No matter how much I hated what I was doing during my BMT, no matter how unhappy I was, I should not have failed myself in such a manner by wishing time would fly by. I lost my will and power to perform which ultimately affected my ego and morale.On hindsight, I should have paid a little more attention I should have given a little more effort and a little more interest. If I had done that, perhaps, I would respect and value myself more.

Having understood the importance of living my life to the fullest, I shall make myself a promise to fully cherish the present. I may not like what is happening at the present but I should NEVER fail myself. Each day is a blessing and each day lived is a day I should be grateful and appreciative of. I hope that in future, when faced with adversity, I would be able to rise up and face the challenges with determination and willpower. I want to  be proud of myself. I want to ensure that I do not live in regrets because only then, will I be able to say, I've lived my life.

Cheers,
Eugene

Thursday, December 27, 2012

How different but yet similar things are

Today, I went down to TP to collect my referral letter from my lecturer and the trip down brought back many  fond memories. I was reminded of how I used to curse and swear when I walked to the bus stop nearest to my house. I was reminded of how I used to perspire and arrive in lectures soaked in perspiration. Everything was so familiar but yet foreign at the same time. The faces were all different. Not even 1 familiar face was in sight but yet the corridors were exactly how it were before I left. It's been 6/7 months since I last stepped into TP and it felt like ages ago. The fond memories that I had back there rushed back like a floodgate and I was overwhelmed with past memories.

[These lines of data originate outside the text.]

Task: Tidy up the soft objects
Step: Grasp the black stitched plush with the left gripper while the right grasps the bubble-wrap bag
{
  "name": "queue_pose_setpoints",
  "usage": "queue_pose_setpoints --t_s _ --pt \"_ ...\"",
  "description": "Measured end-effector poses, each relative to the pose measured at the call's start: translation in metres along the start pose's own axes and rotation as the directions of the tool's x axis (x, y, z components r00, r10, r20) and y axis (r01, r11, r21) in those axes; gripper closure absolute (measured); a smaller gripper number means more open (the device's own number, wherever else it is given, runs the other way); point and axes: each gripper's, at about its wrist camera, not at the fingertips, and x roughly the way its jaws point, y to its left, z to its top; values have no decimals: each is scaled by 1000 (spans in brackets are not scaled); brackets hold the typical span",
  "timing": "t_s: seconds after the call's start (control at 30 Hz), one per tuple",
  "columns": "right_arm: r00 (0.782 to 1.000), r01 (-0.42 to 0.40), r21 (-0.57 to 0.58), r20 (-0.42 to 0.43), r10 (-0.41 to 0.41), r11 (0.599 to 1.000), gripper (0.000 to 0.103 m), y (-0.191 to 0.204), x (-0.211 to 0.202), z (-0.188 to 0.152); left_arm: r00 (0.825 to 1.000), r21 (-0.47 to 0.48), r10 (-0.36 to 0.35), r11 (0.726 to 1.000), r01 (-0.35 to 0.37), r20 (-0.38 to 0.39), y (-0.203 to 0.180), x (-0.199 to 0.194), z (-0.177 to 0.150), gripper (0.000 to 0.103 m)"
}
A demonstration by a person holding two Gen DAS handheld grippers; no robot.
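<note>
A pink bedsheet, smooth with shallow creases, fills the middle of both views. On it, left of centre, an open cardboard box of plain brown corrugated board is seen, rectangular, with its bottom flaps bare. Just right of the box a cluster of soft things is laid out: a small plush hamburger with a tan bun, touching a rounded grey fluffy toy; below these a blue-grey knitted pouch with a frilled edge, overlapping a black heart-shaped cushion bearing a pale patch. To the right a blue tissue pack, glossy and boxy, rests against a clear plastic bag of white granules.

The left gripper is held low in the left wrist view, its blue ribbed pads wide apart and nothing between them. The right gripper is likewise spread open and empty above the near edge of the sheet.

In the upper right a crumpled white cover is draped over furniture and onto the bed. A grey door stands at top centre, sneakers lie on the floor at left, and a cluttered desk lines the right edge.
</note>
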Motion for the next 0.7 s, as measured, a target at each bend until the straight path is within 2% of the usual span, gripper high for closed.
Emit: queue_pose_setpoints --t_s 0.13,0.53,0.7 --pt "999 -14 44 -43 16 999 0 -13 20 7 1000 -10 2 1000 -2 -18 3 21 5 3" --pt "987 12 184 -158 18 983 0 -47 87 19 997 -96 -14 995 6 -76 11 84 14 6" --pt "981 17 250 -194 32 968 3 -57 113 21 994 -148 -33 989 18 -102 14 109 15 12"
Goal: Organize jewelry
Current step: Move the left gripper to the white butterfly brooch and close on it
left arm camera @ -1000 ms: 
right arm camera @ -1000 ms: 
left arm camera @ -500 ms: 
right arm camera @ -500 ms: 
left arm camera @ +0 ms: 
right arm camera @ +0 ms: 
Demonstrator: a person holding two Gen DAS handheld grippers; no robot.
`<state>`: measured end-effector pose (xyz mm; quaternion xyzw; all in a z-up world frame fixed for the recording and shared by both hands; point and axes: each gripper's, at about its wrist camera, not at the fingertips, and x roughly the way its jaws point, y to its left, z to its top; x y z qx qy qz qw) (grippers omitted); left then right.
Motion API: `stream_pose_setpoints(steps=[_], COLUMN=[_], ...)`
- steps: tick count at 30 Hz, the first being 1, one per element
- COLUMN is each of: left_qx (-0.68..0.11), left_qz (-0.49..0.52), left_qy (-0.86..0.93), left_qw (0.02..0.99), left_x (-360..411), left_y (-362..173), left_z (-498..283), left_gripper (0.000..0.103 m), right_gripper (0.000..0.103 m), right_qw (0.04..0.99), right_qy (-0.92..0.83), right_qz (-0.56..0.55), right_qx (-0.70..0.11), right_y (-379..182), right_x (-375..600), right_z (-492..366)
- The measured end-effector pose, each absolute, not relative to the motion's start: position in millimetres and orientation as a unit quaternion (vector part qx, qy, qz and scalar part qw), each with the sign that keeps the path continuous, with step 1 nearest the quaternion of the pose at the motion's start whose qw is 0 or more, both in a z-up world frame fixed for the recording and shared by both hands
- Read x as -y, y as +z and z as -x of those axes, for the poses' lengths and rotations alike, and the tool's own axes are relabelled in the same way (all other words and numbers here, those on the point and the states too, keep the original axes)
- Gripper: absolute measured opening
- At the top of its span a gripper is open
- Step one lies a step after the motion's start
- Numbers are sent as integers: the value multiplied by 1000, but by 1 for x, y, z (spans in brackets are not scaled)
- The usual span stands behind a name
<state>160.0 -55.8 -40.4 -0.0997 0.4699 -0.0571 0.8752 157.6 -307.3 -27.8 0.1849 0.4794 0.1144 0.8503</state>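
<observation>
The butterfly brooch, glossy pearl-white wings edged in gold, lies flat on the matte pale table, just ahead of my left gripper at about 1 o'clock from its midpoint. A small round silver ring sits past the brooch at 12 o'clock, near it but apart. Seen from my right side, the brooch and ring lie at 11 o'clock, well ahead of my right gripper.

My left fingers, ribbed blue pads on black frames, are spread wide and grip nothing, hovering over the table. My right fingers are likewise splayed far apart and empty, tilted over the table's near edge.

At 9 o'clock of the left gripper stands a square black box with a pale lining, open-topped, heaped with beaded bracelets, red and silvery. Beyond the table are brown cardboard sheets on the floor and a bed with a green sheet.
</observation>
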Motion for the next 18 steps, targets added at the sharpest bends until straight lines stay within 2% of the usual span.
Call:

Looking back, I have matured and grown a lot. Those few months in the army have really toughened me up. I am no longer the poly boy who just struts into school without a care in the world. I am different now, least to say. Not only outwardly, but inwardly, I am able to better control my emotions, thoughts and feelings. Sure I had my fair share of unpleasant memories in TP. Some people there were just out to make things horrible and nasty for me but having gone through what I did over the past few months, it seemed to me I have underwent a profound change. No longer am I gossipy, no longer am I afraid of what others think, no longer am I dependent on friends. I feel like I'm finally liberated from the past. What's left are all fond memories. Yes even with people whom I ended my friendship with ona sour note, I am but filled with all the pleasant memories I shared with them.

I have no idea why I was so petty and narrow minded in the past. I made plenty of mistakes. I've hurt people whom I never wanted to hurt and I've done rather mean things but all that doesn't matter anymore :) Things only matter when you make a great deal and fuss over it but it is all merely but a storm in a teacup. I've learnt to be magnanimous and forgiving. I've learnt humility and respect in the army and to those people (you guys definitely know who you are, if you ever happen to read this entry...) I just want to sincerely apologise. I feel that I have wronged some and if given the chance, I really hope that one day, I would be a better friend to them.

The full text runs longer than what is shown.